作者:Rong Xiang Xu 出版社:KARGER 发行日期:In 2004


Moist-exposed burn Therapy is a local burns management by which burned tissue is exposed to a three-dimensional physiologically moist environment to reject, regenerate and repair [1]. We herein present a report on the dynamic pathomorphological changes of deep second-degree burns wounds. Studies in this subject are seldom performed and seldom available.

Clinical data
Six cases were enrolled throughout the study, 5 males and 1 female, aging from 21 to 36 years. Total burns surface area varied from 12% to 45%, with an average of 24.33% 12.37%. All patients were admitted within 6 h postburn. After admission, patients received fluid resuscitation and antibacterial therapy on the basis of burn severity. Burns wounds were applied with MEBO at a thickness of 1mm, which was renewed every 4~6 h till wound healing.

Pathological observation
Tissue specimens were collected on days 1, 3, 5, 7, 10, 15 and 20 postburn and after healing from wound sites including trunk, upper limb and both lower limbs.

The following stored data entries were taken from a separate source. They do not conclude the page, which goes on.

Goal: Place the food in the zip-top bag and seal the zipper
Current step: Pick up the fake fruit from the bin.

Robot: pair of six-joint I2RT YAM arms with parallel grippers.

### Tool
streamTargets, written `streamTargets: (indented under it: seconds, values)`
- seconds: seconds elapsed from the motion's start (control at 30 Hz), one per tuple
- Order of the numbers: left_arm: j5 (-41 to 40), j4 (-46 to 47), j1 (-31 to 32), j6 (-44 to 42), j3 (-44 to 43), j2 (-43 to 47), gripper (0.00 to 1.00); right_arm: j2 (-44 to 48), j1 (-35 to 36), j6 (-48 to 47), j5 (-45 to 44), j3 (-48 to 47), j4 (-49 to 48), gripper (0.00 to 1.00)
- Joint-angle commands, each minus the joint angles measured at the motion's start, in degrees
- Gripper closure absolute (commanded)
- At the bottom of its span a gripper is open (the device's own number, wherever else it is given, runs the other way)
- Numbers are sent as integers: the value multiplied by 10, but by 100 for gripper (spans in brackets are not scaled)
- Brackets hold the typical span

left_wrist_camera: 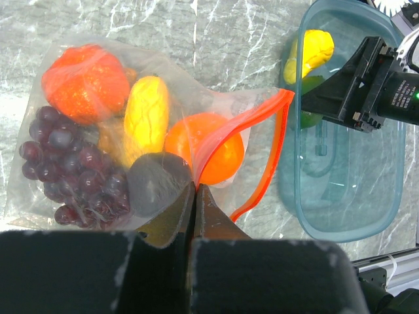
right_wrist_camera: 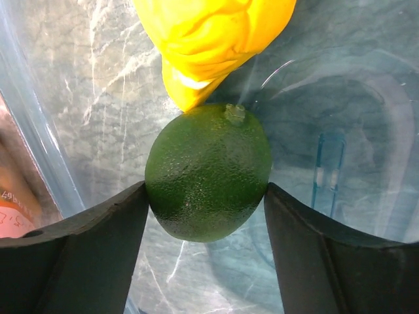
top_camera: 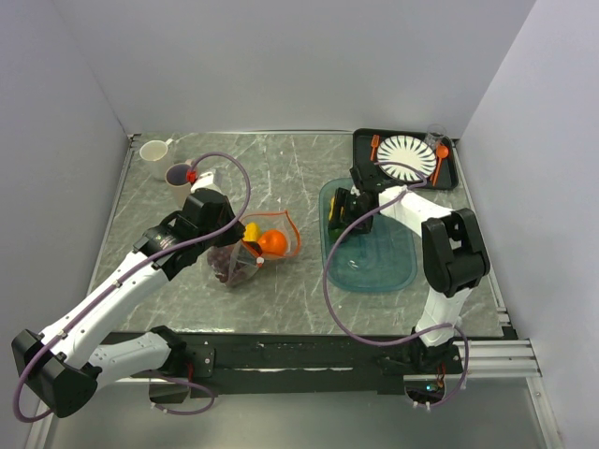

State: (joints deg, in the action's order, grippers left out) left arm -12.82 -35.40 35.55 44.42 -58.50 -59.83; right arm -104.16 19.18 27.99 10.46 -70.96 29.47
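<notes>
The clear zip-top bag (top_camera: 245,257) lies left of centre with its mouth open. In the left wrist view it (left_wrist_camera: 46,196) holds a red-orange piece (left_wrist_camera: 84,82), a yellow piece (left_wrist_camera: 149,112), an orange (left_wrist_camera: 219,154), a grape bunch (left_wrist_camera: 65,163) and a dark purple piece (left_wrist_camera: 156,184). The orange-red zipper (left_wrist_camera: 268,147) curves open toward the tray. My left gripper (left_wrist_camera: 195,188) is shut on the bag's mouth edge. My right gripper (right_wrist_camera: 206,191) sits inside the teal tray (top_camera: 379,267), its fingers against both sides of the green fruit (right_wrist_camera: 208,171). A yellow pear-like piece (right_wrist_camera: 209,39) touches the green fruit.
A black tray (top_camera: 363,140) with a white plate (top_camera: 404,157) and orange cutlery stands at the back right. Two cups (top_camera: 155,150) stand at the back left. In the left wrist view the right gripper (left_wrist_camera: 366,82) reaches over the teal tray (left_wrist_camera: 347,190).
</notes>
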Motion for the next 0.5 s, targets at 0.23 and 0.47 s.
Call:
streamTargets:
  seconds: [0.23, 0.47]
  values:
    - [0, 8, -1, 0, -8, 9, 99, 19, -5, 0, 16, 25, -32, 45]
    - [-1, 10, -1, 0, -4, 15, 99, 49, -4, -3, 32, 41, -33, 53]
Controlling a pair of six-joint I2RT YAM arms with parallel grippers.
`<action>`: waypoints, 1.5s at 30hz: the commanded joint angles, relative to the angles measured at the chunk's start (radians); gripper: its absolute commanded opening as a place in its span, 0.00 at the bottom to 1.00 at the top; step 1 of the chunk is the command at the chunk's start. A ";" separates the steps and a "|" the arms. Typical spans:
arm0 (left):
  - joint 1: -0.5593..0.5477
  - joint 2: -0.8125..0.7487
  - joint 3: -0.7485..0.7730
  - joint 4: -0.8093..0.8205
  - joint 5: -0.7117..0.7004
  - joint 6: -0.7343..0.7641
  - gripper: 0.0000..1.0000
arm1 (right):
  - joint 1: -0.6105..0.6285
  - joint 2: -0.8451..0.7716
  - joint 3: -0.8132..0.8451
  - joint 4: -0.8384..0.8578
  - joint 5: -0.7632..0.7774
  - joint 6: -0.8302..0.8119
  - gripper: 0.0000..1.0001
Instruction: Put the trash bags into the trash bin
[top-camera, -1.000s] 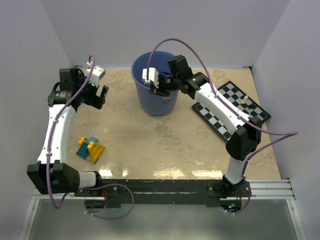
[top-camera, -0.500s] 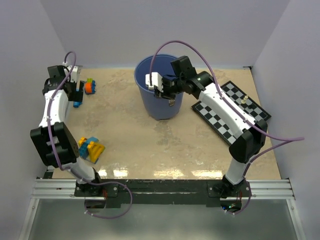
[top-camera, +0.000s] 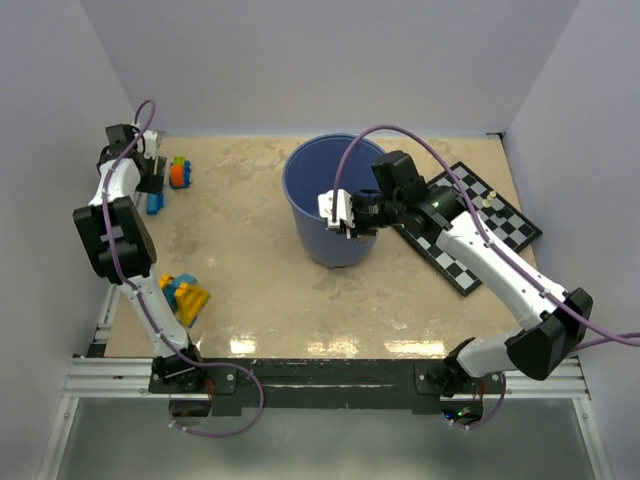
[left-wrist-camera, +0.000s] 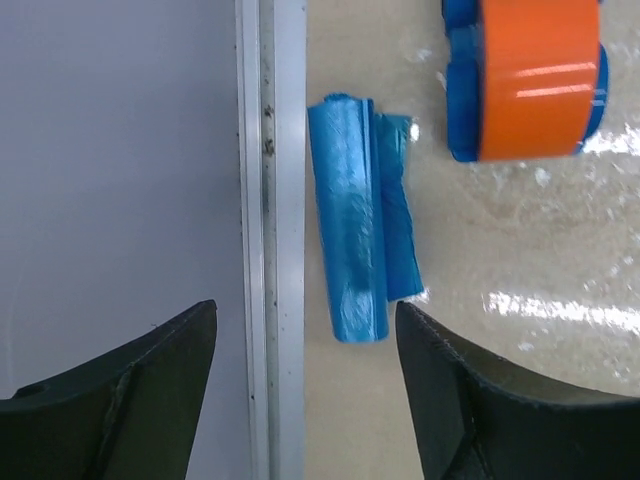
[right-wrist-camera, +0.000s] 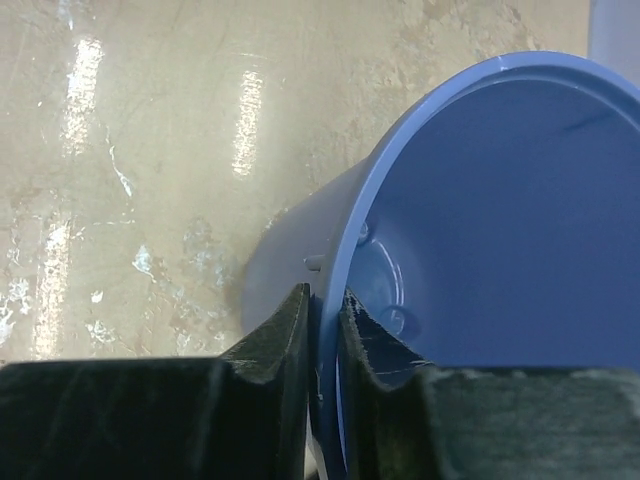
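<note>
The trash bags (left-wrist-camera: 355, 235) are a roll of crinkly blue film lying flat beside the metal rail at the table's left edge, seen from above as a small blue strip (top-camera: 155, 204). My left gripper (left-wrist-camera: 303, 330) hovers over them in the far left corner (top-camera: 150, 180), open, the roll's near end just ahead of its fingertips. The trash bin (top-camera: 340, 250) is a round blue bucket in the middle of the table. My right gripper (right-wrist-camera: 325, 310) is shut on its rim (right-wrist-camera: 400, 170), one finger outside the wall and one inside (top-camera: 350, 222).
An orange and blue toy (left-wrist-camera: 530, 80) lies just beyond the bags (top-camera: 180, 172). Yellow and blue blocks (top-camera: 183, 297) sit near the left front. A chessboard (top-camera: 470, 235) with a small piece lies at the right. Walls close in the left, back and right.
My left arm swung out to the far left corner and now hangs over the bags, its jaws a little narrower. My right gripper has dragged the bin to the right and nearer.
</note>
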 joint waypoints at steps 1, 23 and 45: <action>0.027 0.084 0.123 0.018 0.025 0.010 0.74 | 0.018 -0.062 -0.026 0.162 -0.008 -0.084 0.35; 0.035 0.198 0.157 -0.041 0.186 -0.055 0.37 | 0.019 -0.114 0.033 0.345 0.185 0.152 0.77; -0.214 -0.638 -0.272 -0.141 0.819 -0.272 0.00 | 0.019 -0.238 -0.127 0.142 0.245 -0.033 0.75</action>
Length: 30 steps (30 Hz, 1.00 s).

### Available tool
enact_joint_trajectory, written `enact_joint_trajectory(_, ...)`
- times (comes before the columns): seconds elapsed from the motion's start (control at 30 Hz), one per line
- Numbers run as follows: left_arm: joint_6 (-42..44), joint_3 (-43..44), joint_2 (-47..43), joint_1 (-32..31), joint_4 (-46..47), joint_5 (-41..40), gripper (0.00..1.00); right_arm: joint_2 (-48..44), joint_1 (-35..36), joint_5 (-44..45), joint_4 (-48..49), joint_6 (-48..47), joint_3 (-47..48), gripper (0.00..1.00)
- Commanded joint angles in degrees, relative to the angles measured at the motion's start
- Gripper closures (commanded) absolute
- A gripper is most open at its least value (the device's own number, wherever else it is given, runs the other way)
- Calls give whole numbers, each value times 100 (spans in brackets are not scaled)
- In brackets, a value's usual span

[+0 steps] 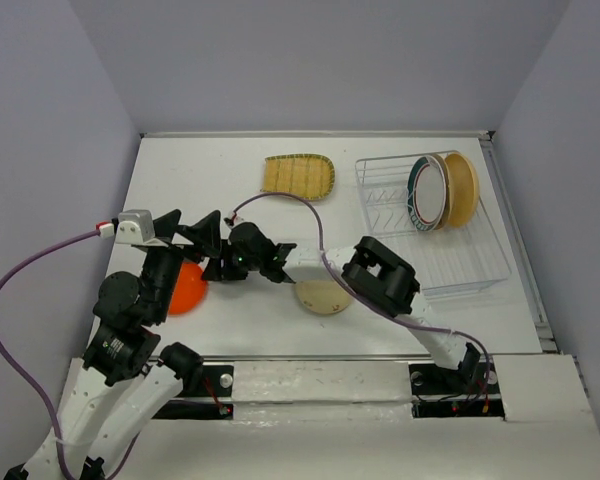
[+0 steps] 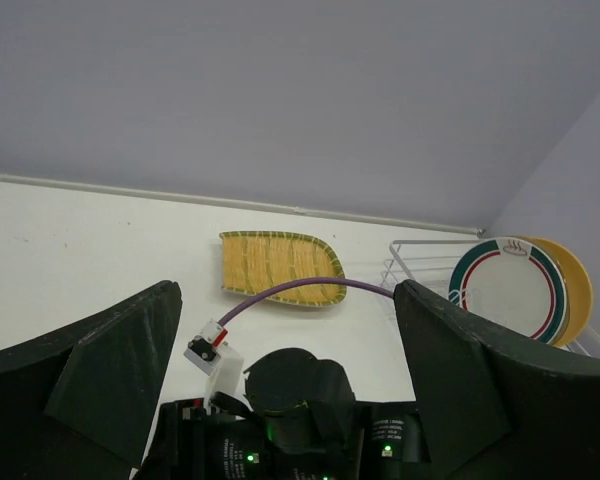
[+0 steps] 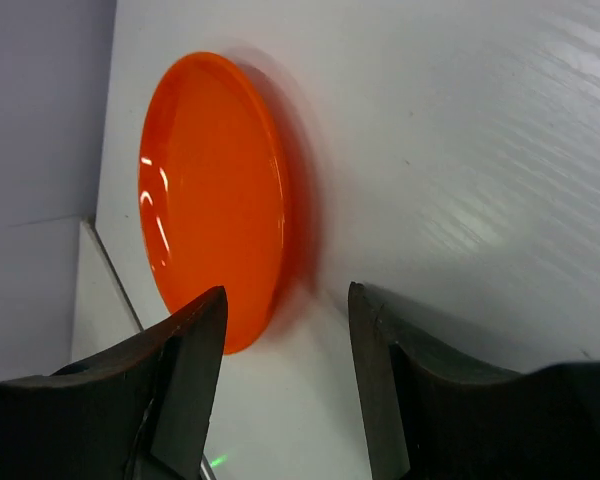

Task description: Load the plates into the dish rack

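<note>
While the left gripper [image 2: 285, 290] hangs with its jaws spread to the full and nothing in them, we see the right gripper [image 3: 285, 295] about half open. It also holds nothing, and its fingers are close by the rim of the small orange plate [image 3: 212, 195]. That plate is glossy, plain and round. It lies at 8 o'clock on the table [image 1: 230, 330], partly under the left arm. A pale beige plate [image 1: 320, 298] lies near 6 o'clock, half hidden by the right arm; we cannot make out any pattern on it. At 12 o'clock rests the ribbed yellow-green oblong plate [image 1: 298, 176], one end cut square. The dish rack [image 1: 450, 262], of thin white wire, stands at 2 o'clock. At its far end two plates stand upright side by side: a white plate with a teal and red rim [image 1: 428, 194] and a plain tan plate [image 1: 464, 188] behind it. The table is matt white, closed in by bare lilac-grey walls [image 1: 310, 60]. A purple cable [image 2: 360, 284] arcs over it.
</note>
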Motion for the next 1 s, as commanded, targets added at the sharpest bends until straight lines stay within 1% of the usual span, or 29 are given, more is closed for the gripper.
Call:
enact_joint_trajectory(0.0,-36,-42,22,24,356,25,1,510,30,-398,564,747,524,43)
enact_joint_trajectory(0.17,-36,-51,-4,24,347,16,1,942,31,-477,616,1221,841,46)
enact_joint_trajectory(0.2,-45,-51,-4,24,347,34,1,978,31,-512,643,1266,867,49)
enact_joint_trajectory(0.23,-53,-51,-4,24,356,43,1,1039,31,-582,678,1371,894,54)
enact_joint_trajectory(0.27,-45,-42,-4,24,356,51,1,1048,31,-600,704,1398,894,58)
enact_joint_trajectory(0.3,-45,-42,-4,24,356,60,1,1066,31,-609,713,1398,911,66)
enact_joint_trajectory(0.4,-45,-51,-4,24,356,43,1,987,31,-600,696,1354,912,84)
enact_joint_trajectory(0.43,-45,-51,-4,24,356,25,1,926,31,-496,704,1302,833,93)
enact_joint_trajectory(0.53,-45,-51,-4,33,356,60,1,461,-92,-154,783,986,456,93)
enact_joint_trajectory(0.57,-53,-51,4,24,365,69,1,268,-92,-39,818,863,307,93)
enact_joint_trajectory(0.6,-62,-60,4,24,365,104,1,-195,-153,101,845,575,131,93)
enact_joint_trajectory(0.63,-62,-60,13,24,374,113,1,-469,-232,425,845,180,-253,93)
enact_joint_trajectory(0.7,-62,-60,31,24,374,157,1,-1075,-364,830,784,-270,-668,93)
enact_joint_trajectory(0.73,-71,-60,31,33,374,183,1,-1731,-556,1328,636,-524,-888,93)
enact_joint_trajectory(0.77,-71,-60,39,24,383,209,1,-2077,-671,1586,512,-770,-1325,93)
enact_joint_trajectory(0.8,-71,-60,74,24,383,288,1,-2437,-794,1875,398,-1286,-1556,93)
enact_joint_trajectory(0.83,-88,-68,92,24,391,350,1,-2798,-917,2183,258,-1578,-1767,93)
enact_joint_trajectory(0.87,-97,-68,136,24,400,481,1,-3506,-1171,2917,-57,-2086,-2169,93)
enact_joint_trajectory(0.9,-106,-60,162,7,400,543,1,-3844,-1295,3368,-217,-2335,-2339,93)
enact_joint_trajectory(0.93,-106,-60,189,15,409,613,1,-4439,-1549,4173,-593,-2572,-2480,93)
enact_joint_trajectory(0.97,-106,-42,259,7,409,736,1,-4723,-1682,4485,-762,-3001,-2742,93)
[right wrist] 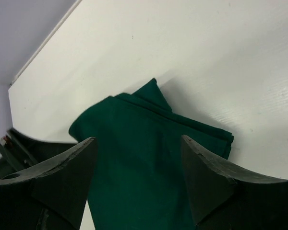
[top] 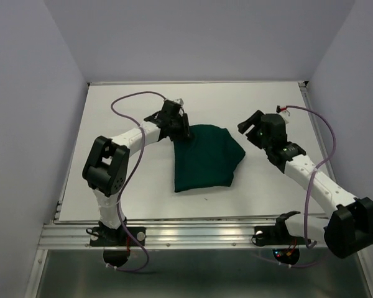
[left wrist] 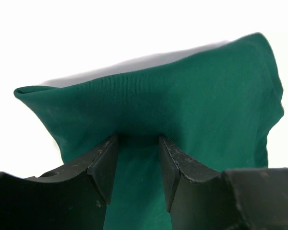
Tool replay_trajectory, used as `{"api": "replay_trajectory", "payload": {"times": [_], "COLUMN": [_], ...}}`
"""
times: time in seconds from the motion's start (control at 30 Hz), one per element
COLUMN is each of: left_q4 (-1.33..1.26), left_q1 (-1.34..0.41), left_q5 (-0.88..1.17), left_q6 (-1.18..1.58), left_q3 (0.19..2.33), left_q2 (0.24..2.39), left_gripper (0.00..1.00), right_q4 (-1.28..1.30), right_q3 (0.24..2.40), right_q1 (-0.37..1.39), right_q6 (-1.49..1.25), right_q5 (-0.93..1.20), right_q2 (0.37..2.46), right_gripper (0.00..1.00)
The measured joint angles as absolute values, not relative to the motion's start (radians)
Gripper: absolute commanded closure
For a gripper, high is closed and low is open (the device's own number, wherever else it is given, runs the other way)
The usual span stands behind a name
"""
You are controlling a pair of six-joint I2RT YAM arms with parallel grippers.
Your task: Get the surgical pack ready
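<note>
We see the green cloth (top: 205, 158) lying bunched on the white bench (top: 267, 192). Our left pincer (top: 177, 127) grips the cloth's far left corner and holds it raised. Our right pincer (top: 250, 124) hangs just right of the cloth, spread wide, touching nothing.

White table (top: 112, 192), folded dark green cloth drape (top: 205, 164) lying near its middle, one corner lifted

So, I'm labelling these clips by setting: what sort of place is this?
Likely a robotics lab booth, not a clinic: two robot arms bolted to a white table, plain walls close around, one green drape.
</note>
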State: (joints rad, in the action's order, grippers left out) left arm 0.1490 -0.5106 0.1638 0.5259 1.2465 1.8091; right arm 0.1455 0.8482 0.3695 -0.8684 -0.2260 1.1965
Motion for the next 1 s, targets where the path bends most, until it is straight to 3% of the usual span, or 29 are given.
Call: {"api": "replay_trajectory", "payload": {"times": [0.13,0.3,0.53,0.73,0.9,1.0], "left_q4": [0.204,0.265,0.270,0.220,0.201,0.149], "left_q1": [-0.529,-0.534,-0.419,-0.353,-0.387,-0.408], "left_q5": [0.146,0.057,-0.028,0.002,0.033,0.054], "left_q6": [0.487,0.454,0.472,0.555,0.591,0.605], "left_q3": [1.388,1.398,1.190,0.950,0.849,0.849], "left_q2": [1.867,1.777,1.504,1.531,1.563,1.574], "left_gripper": [0.49,0.47,0.47,0.51,0.51,0.51], "right_q4": [0.194,0.220,0.190,-0.005,-0.227,-0.329], "right_q3": [0.812,0.704,0.540,0.411,0.361,0.356], "right_q1": [0.349,0.303,0.255,0.254,0.249,0.249], "right_q6": [-0.829,-0.804,-0.816,-0.903,-0.963,-0.986], "right_q5": [-0.224,-0.167,-0.017,0.131,0.202,0.233], "right_q2": [1.138,1.136,1.131,1.176,1.243,1.306], "right_gripper": [0.20,0.19,0.11,0.10,0.21,0.37]}}
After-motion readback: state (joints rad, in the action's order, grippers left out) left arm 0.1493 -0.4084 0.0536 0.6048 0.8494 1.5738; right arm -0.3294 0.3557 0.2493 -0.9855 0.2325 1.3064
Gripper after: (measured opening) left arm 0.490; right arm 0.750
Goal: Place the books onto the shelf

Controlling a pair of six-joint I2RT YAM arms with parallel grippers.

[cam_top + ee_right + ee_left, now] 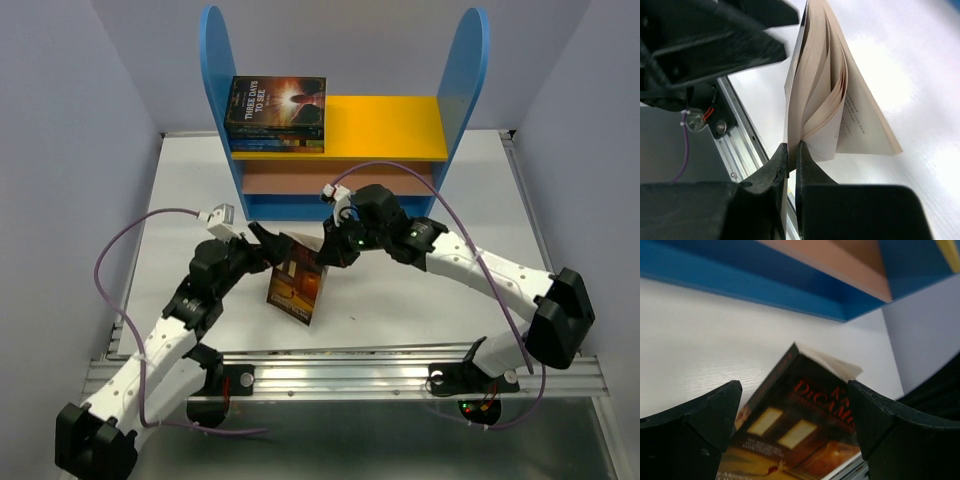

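Note:
A dark paperback with an orange-lit cover [298,285] stands upright in front of the shelf [390,125]. My right gripper [322,250] is shut on its top corner. In the right wrist view the jaws [791,150] pinch the cover and a few leaves, and the other pages [825,90] fan open. My left gripper [268,240] is open at the book's left. In the left wrist view its fingers [710,415] stand wide on either side of the cover [800,425] without touching it. A stack of books [277,110] lies on the left of the yellow upper board.
The shelf's blue base [790,285] and brown middle board are just behind both grippers. An aluminium rail [340,365] runs along the table's near edge. Purple cables loop off both arms.

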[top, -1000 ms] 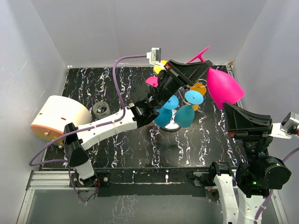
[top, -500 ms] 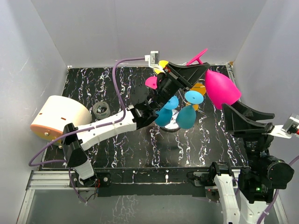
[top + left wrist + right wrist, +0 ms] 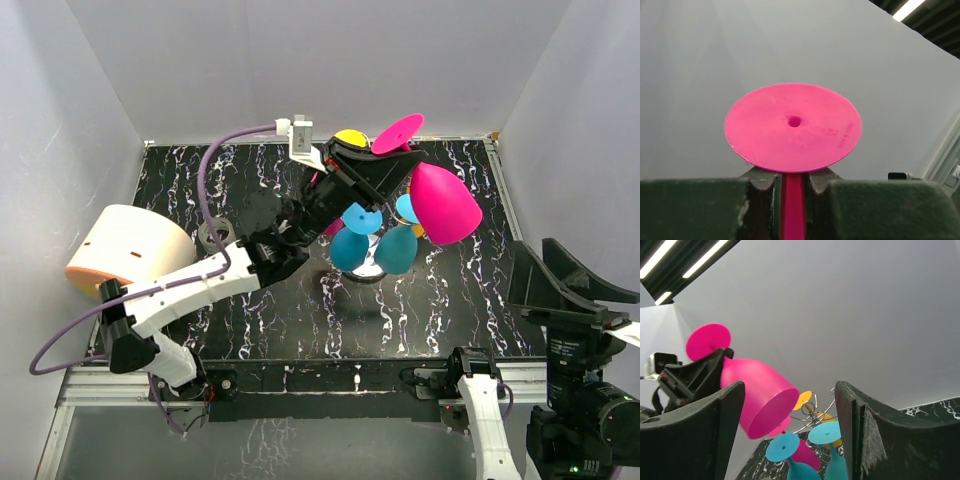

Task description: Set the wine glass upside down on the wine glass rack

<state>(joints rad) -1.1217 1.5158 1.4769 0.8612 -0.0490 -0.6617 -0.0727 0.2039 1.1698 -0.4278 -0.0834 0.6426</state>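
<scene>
My left gripper is pinching the stem of the pink wine glass, jaws pressed tight on either side just under its foot. Compared with a second ago, I am carrying the glass inward: the bowl is now hanging above the right side of the rack, foot uppermost and tilted, no longer out near the table's edge. My right gripper is pulling back toward its base, jaws spread and holding nothing. The glass is not yet hooked on a wire arm, and the blue glasses already hanging there are crowding my way in, I judge.
</scene>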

All specimens were allocated into two parts, one immobilized with 10% formalin, embedded in routine paraffin, sliced up and HE stained for light-microscopic observation; the other was immobilized with 2.5% glutaraldehyde solution, prepared on routine basis for observation using TEM 1200EZX-model electron transmission microscope.
1) Light microscopic observation:
Under the light microscope, all burns wounds were noted to involve deep dermis and the pathological changes of burns wounds at different time phases were almost the same.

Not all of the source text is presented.